Exercise aim —
Copy all the data exactly, except the pictures.

───── Data shown

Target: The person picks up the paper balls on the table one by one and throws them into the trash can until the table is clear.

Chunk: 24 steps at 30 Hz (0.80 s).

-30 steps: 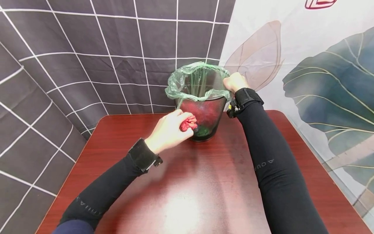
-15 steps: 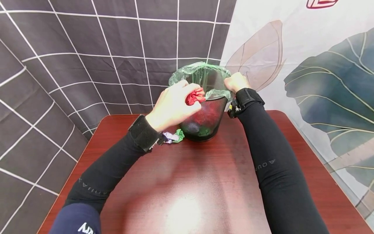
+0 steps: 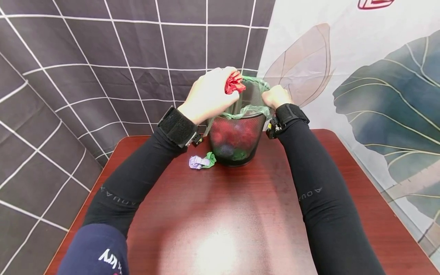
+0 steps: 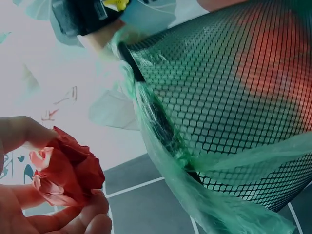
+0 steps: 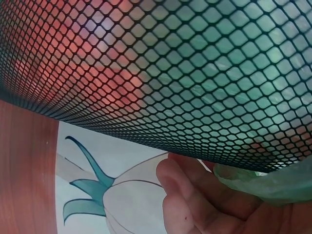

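Note:
A crumpled ball of red paper (image 3: 234, 83) is pinched between the thumb and fingers of my left hand (image 3: 210, 93), just above the left side of a trash can's rim. The black mesh trash can (image 3: 237, 137) wears a thin green bag (image 3: 252, 110) folded over its rim. Red, bluish and green shapes show through the mesh. My right hand (image 3: 276, 97) grips the can's right rim and the bag there. In the right wrist view its curled fingers (image 5: 195, 195) lie against the outside of the mesh. The left wrist view shows the paper ball (image 4: 68, 170) apart from the bag.
Crumpled purple paper (image 3: 197, 162) and crumpled green paper (image 3: 209, 159) lie on the reddish-brown table (image 3: 192, 214), left of the can's base. A dark gridded cloth (image 3: 137, 49) and a white leaf-patterned cloth (image 3: 364, 76) hang behind the table.
My left hand has lifted the red paper ball from in front of the can to above its rim. The purple and green papers have come into view. My right hand has stayed put.

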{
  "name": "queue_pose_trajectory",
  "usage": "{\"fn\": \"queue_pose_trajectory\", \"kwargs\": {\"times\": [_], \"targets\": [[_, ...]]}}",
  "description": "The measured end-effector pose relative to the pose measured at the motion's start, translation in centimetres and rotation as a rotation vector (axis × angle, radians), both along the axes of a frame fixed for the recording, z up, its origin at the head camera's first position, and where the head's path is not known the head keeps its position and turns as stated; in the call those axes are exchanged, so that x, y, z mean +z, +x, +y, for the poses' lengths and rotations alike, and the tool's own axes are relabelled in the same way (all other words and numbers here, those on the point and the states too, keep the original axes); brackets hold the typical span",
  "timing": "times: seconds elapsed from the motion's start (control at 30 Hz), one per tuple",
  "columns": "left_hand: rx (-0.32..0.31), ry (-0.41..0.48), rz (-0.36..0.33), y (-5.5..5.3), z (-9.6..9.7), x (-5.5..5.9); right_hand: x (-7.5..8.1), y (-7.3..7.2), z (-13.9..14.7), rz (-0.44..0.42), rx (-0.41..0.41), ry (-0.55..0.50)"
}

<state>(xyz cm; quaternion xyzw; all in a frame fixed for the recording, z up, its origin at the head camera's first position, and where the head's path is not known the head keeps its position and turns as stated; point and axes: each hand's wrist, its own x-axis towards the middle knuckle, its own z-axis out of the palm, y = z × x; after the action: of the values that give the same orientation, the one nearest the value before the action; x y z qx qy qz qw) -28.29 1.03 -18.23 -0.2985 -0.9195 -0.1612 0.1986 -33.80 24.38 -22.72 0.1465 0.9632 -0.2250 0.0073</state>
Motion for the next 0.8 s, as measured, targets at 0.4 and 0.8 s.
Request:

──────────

Solution to this problem —
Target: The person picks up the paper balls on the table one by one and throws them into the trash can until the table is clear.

Chunk: 24 steps at 30 Hz (0.80 s).

-30 steps: 
-15 steps: 
+0 steps: 
+0 steps: 
+0 steps: 

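Note:
A crumpled ball of red paper (image 3: 234, 83) is pinched between the thumb and fingers of my left hand (image 3: 210, 93), just above the left side of a trash can's rim. The black mesh trash can (image 3: 237, 137) wears a thin green bag (image 3: 252, 110) folded over its rim. Red, bluish and green shapes show through the mesh. My right hand (image 3: 276, 97) grips the can's right rim and the bag there. In the right wrist view its curled fingers (image 5: 195, 195) lie against the outside of the mesh. The left wrist view shows the paper ball (image 4: 68, 170) apart from the bag.
Crumpled purple paper (image 3: 197, 162) and crumpled green paper (image 3: 209, 159) lie on the reddish-brown table (image 3: 192, 214), left of the can's base. A dark gridded cloth (image 3: 137, 49) and a white leaf-patterned cloth (image 3: 364, 76) hang behind the table.
My left hand has lifted the red paper ball from in front of the can to above its rim. The purple and green papers have come into view. My right hand has stayed put.
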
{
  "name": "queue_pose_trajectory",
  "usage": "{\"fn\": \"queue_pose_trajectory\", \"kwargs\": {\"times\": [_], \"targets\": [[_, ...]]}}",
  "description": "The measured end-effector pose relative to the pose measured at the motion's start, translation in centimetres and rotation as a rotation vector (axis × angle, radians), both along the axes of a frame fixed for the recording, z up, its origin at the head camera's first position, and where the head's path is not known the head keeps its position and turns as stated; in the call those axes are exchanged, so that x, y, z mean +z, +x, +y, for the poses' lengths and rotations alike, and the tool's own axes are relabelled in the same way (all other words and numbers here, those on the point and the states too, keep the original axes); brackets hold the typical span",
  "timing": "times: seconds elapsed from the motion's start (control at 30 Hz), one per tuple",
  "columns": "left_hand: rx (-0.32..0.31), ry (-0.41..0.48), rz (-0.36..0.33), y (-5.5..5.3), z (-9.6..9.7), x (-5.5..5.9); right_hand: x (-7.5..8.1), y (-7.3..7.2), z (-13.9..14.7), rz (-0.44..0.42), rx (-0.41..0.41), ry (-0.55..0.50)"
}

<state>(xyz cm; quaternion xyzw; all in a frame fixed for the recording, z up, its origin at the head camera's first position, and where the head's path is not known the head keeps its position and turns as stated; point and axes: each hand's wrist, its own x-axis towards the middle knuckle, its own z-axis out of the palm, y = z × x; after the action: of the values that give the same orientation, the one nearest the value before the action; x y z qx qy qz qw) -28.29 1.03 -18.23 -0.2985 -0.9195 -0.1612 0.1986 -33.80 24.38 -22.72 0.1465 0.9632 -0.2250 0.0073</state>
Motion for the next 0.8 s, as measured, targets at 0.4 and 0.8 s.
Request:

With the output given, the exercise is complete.